> [AIM OF THE TASK]:
A word-for-word printout of the whole listing is needed.

Start of MATERIAL PROVIDED

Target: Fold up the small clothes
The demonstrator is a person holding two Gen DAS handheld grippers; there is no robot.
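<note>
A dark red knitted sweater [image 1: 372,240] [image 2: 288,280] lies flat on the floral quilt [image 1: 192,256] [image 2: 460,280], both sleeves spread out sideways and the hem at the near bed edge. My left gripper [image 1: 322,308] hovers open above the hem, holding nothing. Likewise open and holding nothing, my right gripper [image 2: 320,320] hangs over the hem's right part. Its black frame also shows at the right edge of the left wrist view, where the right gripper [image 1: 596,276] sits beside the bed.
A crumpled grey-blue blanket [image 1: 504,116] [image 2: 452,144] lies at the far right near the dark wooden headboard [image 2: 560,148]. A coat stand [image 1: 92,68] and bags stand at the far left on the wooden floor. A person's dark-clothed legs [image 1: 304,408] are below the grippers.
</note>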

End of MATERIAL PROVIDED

> [EXPECTED ANSWER]:
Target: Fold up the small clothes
The demonstrator is a person holding two Gen DAS handheld grippers; there is no robot.
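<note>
A dark red knitted sweater [image 1: 372,240] [image 2: 288,280] lies flat on the floral quilt [image 1: 192,256] [image 2: 460,280], both sleeves spread out sideways and the hem at the near bed edge. My left gripper [image 1: 322,308] hovers open above the hem, holding nothing. Likewise open and holding nothing, my right gripper [image 2: 320,320] hangs over the hem's right part. Its black frame also shows at the right edge of the left wrist view, where the right gripper [image 1: 596,276] sits beside the bed.
A crumpled grey-blue blanket [image 1: 504,116] [image 2: 452,144] lies at the far right near the dark wooden headboard [image 2: 560,148]. A coat stand [image 1: 92,68] and bags stand at the far left on the wooden floor. A person's dark-clothed legs [image 1: 304,408] are below the grippers.
</note>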

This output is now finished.